# Aim of the task:
Repeat the listing that follows exactly, please.

# Excerpted records:
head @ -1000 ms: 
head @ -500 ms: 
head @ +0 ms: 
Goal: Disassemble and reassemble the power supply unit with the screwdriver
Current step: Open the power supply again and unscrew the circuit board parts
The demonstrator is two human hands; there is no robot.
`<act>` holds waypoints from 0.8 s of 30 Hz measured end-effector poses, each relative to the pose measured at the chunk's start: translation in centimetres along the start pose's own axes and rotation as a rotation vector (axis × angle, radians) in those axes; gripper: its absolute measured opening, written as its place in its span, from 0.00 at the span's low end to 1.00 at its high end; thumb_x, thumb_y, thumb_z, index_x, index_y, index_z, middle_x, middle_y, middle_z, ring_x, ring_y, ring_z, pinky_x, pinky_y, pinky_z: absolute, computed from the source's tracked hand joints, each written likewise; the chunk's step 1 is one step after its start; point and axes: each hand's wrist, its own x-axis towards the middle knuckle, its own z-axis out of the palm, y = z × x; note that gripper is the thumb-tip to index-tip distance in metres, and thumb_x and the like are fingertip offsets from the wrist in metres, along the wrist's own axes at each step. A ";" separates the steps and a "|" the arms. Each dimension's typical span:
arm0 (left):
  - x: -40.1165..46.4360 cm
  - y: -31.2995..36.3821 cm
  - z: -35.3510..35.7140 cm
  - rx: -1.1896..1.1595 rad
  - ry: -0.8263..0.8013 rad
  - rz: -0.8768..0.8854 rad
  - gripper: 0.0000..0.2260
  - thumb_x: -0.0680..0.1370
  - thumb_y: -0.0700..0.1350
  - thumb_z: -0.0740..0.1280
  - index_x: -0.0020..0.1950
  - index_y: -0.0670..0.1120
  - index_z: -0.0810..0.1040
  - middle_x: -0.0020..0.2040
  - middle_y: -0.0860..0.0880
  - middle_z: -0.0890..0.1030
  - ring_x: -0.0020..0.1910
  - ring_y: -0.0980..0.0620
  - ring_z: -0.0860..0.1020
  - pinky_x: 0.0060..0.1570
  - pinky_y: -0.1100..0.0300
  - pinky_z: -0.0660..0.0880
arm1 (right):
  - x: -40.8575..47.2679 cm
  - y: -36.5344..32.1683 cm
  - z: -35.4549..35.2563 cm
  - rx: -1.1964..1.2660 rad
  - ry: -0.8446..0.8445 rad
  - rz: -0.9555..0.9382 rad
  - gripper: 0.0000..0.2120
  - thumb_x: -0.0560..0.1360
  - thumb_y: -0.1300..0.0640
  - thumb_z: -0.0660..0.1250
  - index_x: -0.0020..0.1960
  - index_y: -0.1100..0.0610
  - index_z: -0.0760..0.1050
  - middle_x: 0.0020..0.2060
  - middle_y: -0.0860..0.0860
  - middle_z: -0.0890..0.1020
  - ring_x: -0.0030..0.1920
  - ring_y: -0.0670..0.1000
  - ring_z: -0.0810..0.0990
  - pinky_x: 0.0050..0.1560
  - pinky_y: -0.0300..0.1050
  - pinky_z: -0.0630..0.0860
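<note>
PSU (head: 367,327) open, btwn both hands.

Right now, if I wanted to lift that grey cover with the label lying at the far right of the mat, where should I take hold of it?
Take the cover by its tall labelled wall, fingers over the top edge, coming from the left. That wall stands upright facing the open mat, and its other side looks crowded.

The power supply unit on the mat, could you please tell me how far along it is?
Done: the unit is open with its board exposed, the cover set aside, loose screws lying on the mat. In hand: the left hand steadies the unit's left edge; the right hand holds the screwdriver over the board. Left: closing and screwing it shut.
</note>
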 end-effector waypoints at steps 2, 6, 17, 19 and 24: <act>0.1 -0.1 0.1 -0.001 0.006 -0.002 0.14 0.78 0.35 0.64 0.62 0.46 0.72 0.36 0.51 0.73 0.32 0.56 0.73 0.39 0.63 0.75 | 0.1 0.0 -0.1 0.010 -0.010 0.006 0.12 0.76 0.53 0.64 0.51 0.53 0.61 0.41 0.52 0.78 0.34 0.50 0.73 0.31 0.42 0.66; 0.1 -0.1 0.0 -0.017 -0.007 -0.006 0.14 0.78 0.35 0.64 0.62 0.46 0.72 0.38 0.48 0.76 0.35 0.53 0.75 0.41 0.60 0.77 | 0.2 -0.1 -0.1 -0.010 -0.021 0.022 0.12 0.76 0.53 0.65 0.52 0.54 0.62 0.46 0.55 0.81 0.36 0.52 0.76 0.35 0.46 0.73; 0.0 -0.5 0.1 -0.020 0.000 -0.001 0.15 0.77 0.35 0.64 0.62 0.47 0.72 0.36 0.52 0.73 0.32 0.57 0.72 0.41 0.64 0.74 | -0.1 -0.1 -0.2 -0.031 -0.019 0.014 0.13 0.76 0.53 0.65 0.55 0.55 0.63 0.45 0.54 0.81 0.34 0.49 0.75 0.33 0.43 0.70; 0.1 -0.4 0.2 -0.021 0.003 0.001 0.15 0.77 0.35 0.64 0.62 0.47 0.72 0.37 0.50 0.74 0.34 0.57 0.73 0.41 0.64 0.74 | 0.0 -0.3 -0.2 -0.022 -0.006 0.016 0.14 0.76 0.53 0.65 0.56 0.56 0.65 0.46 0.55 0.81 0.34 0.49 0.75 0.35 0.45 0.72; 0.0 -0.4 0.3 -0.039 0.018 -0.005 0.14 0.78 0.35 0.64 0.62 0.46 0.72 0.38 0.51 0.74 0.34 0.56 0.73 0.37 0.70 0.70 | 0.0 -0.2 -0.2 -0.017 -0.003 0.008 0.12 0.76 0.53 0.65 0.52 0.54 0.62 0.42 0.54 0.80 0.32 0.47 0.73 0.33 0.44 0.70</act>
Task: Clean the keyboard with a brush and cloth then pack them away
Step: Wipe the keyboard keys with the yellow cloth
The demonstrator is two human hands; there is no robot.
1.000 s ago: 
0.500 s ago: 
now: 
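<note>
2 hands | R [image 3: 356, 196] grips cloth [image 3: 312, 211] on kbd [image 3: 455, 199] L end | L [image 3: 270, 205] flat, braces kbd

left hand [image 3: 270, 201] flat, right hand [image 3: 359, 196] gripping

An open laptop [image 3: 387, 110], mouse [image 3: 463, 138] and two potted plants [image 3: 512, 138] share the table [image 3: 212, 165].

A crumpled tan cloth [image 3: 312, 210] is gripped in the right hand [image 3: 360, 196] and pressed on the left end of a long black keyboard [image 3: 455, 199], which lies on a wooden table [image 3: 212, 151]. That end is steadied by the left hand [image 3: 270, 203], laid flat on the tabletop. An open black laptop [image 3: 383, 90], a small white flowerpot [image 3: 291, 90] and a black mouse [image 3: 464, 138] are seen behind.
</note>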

# Response to the exercise:
head @ -1000 ms: 
head @ -500 ms: 
head @ +0 ms: 
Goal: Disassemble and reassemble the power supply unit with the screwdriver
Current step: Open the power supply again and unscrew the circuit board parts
The demonstrator is two human hands; there is no robot.
`<act>` holds waypoints from 0.8 s of 30 Hz measured end-effector poses, each relative to the pose measured at the chunk's start: translation in centimetres along the start pose's own axes and rotation as a rotation vector (axis × angle, radians) in those axes; gripper: its absolute measured opening, written as its place in its span, from 0.00 at the span's low end to 1.00 at its high end; thumb_x, thumb_y, thumb_z, index_x, index_y, index_z, middle_x, middle_y, middle_z, ring_x, ring_y, ring_z, pinky_x, pinky_y, pinky_z: absolute, computed from the source's tracked hand joints, each written likewise; the chunk's step 1 is one step after its start; point and axes: each hand's wrist, its own x-axis towards the middle knuckle, its own z-axis out of the palm, y = z × x; note that gripper is the thumb-tip to index-tip distance in metres, and thumb_x and the like are fingertip offsets from the wrist in metres, along the wrist's own axes at each step. A ";" separates the steps and a "|" the arms. Each dimension's typical span:
arm0 (left):
  - x: -40.1165..46.4360 cm
  - y: -31.2995..36.3821 cm
  - z: -35.3510..35.7140 cm
  - rx: -1.1896..1.1595 rad
  - ry: -0.8263..0.8013 rad
  - rz: -0.8768..0.8854 rad
  - gripper: 0.0000..0.2260
  - thumb_x: -0.0680..0.1370
  - thumb_y: -0.0700..0.1350
  - thumb_z: -0.0740..0.1280
  - index_x: -0.0020..0.1950
  - index_y: -0.0670..0.1120
  - index_z: -0.0810..0.1040
  - middle_x: -0.0020..0.2040
  - middle_y: -0.0860..0.0880
  - middle_z: -0.0890..0.1030
  - ring_x: -0.0020..0.1910
  - ring_y: -0.0980..0.0620
  - ring_z: -0.0860..0.1020
  - pinky_x: 0.0060..0.1570
  - pinky_y: -0.1100..0.0300
  - pinky_z: -0.0660..0.0880
arm1 (right):
  - x: -40.8575..47.2679 cm
  - y: -36.5344..32.1683 cm
  - z: -35.4549..35.2563 cm
  - rx: -1.1964..1.2660 rad
  - ry: -0.8446..0.8445 rad
  - rz: -0.9555..0.9382 rad
  - gripper: 0.0000..0.2120
  - thumb_x: -0.0560..0.1360
  - thumb_y: -0.1300..0.0640
  - thumb_z: -0.0660..0.1250
  - index_x: -0.0020..0.1960
  - index_y: -0.1100..0.0610
  - index_z: -0.0760..0.1050
  - middle_x: 0.0020..0.2060
  - middle_y: -0.0860..0.0860
  - middle_z: -0.0890..0.1020
  - ring_x: -0.0030..0.1920
  - ring_y: -0.0670..0.1000
  - ring_z: -0.0810..0.0990
  - pinky_x: 0.0050..0.1560
  - pinky_y: -0.0300..0.1050
  - pinky_z: -0.0630..0.0860
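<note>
PSU (head: 367,327) open, btwn both hands.

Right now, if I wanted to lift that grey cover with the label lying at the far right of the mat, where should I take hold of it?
Take the cover by its tall labelled wall, fingers over the top edge, coming from the left. That wall stands upright facing the open mat, and its other side looks crowded.

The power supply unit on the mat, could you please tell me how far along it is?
Done: the unit is open with its board exposed, the cover set aside, loose screws lying on the mat. In hand: the left hand steadies the unit's left edge; the right hand holds the screwdriver over the board. Left: closing and screwing it shut.
</note>
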 end-effector waypoints at steps 2, 6, 17, 19 and 24: <act>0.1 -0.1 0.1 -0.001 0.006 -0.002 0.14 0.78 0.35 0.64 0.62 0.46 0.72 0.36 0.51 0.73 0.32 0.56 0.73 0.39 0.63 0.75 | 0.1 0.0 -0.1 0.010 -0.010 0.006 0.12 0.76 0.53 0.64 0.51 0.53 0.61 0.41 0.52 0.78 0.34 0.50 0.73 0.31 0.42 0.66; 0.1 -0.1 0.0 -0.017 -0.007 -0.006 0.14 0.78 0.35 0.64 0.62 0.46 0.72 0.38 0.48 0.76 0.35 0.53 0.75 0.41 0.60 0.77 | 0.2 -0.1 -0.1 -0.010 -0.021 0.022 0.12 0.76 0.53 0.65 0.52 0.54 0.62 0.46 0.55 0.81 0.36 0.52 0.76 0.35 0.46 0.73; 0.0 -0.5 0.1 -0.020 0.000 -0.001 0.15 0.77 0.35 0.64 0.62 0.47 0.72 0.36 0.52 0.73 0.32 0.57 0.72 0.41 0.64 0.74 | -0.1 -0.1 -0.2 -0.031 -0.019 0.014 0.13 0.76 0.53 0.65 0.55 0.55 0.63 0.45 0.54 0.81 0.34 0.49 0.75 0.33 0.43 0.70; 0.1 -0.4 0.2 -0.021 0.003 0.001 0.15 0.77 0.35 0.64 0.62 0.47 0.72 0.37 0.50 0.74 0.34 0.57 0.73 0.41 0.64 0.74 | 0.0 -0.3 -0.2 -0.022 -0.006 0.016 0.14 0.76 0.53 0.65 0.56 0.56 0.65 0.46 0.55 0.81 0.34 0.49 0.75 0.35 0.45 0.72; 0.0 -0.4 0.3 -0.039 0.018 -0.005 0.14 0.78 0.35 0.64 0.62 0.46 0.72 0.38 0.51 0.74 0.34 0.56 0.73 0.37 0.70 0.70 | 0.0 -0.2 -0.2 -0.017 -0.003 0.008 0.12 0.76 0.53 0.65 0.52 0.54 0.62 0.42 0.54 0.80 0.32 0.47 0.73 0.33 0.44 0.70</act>
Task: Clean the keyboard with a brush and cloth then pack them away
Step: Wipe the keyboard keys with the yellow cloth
The demonstrator is two human hands; there is no robot.
1.000 s ago: 
0.500 s ago: 
now: 
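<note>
2 hands | R [image 3: 356, 196] grips cloth [image 3: 312, 211] on kbd [image 3: 455, 199] L end | L [image 3: 270, 205] flat, braces kbd

left hand [image 3: 270, 201] flat, right hand [image 3: 359, 196] gripping

An open laptop [image 3: 387, 110], mouse [image 3: 463, 138] and two potted plants [image 3: 512, 138] share the table [image 3: 212, 165].

A crumpled tan cloth [image 3: 312, 210] is gripped in the right hand [image 3: 360, 196] and pressed on the left end of a long black keyboard [image 3: 455, 199], which lies on a wooden table [image 3: 212, 151]. That end is steadied by the left hand [image 3: 270, 203], laid flat on the tabletop. An open black laptop [image 3: 383, 90], a small white flowerpot [image 3: 291, 90] and a black mouse [image 3: 464, 138] are seen behind.
</note>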

The output for this exercise is finished.